COLLEGE STATION, Texas – Bob Knight had a floppy hat on his head and a look of satisfaction on his face, a bit of joy even.

Not so much because his Texas Tech team had finally figured out how to finish, ending a five game losing streak – one of the longest of his long career. But because he had ruined things for a bunch of national media who had descended here to hype up white-hot Texas A&M.

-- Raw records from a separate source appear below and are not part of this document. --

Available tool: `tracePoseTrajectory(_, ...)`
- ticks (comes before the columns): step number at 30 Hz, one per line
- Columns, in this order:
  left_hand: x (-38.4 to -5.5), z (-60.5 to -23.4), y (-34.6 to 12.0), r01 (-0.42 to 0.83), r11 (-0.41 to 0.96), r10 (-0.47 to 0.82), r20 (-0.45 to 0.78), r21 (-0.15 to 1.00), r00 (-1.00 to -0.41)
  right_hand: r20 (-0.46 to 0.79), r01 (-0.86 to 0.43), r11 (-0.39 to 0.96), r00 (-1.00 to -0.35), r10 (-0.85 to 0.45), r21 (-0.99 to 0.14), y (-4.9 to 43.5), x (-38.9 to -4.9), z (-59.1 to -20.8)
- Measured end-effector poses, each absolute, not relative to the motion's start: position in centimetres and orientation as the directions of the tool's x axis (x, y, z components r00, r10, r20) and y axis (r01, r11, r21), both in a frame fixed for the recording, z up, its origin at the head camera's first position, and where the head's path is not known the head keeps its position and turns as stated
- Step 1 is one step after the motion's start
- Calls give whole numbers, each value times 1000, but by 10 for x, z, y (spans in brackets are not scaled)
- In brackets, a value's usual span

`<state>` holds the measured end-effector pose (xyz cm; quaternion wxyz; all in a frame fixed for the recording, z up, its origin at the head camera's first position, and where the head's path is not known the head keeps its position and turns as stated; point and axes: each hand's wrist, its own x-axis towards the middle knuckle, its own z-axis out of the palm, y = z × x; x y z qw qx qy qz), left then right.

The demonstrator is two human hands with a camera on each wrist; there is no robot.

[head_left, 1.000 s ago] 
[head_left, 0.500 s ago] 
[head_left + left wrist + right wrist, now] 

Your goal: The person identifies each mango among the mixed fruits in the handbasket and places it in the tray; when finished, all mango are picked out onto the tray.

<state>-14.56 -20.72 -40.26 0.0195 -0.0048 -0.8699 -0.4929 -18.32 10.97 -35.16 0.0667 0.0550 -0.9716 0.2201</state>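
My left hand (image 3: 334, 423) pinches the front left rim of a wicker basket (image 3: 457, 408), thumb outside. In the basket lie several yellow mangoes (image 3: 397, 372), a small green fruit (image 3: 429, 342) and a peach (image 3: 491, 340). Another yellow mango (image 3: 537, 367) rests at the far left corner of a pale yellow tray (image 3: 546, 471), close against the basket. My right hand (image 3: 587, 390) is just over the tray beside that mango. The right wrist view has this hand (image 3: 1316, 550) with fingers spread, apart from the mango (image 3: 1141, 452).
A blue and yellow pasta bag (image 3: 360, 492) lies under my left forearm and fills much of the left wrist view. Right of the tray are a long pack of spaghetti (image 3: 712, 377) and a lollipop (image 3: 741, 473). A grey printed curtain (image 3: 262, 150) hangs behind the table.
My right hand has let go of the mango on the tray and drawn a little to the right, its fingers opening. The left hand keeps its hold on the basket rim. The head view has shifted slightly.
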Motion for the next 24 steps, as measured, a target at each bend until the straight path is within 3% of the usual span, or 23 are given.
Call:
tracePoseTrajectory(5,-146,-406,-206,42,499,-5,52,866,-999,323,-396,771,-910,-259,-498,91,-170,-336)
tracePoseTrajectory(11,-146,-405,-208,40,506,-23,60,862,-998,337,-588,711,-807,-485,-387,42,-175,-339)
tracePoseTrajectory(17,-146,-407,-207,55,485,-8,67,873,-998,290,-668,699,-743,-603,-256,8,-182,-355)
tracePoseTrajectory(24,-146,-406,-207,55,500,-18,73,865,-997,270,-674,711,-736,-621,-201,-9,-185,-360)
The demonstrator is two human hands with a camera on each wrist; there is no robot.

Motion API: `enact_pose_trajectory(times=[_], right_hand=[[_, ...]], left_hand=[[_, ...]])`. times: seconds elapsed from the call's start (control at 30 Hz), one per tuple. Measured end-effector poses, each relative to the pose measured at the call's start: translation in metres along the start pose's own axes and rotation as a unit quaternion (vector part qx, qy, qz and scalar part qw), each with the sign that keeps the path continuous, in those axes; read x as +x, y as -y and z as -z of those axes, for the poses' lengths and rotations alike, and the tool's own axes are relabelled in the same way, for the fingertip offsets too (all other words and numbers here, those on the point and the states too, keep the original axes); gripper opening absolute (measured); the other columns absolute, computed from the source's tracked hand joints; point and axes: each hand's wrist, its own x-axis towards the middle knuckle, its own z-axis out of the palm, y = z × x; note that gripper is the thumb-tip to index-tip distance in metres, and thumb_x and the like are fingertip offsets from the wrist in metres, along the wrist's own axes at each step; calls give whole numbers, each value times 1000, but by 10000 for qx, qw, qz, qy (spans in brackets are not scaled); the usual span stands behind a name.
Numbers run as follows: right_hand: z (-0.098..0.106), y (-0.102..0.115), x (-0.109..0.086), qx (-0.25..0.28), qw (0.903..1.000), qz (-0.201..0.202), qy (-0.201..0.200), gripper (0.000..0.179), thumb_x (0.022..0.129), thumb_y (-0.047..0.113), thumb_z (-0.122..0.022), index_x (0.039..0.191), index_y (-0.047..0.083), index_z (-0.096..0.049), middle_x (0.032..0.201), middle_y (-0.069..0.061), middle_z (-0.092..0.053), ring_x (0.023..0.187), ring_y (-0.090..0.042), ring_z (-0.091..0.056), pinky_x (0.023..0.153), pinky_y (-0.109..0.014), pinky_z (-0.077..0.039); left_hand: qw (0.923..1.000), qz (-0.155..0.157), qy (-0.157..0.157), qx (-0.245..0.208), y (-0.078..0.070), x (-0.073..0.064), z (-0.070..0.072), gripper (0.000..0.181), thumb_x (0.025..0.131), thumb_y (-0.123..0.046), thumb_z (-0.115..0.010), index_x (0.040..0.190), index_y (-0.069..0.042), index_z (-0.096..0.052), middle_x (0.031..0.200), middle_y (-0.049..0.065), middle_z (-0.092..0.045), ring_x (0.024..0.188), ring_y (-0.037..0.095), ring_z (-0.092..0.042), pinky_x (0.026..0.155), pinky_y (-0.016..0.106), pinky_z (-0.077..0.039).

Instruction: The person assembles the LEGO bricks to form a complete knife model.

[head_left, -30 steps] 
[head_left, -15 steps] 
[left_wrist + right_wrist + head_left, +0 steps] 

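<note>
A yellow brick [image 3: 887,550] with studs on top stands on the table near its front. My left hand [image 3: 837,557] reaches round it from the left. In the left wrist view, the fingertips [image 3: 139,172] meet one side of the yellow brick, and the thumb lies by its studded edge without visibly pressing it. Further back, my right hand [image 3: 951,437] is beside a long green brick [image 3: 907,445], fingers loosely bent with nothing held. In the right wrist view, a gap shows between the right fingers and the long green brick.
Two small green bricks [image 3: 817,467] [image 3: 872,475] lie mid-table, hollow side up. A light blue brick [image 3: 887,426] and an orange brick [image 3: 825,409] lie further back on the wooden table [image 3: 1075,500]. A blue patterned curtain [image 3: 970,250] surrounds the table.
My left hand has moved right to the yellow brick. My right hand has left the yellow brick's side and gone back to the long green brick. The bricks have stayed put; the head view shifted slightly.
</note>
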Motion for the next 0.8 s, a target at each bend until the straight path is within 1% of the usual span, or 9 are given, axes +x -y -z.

“You came here to write a big story about A&M and we just (expletive) you,” smiled Knight outside the Tech locker room as he prepared to head for the team bus.

Indeed he had, spoiling the deal not just for some writers, but for a jammed and jumping Reed Arena and a national television audience that tuned in to find out what these sixth-ranked Aggies were all about.

Instead Tech offered up a clinic in Bob Knight Basketball, his tried and true system – well-executed motion offense, tight man-to-man defense and smart, heady play – running circles around A&M and storming back from a double-digit deficit to win it, 77-75, on Jarrius Jackson’s genius length-of-the-court drive and buzzer-beating shot.

“I thought in the second half we played about as well as anytime we’ve played this season,” said Knight. “We made plays, got the lead and continued to make plays. And Jarrius’ basket was a great thing for us (because) it was the first time in our last three games that we’ve made the play to win the game.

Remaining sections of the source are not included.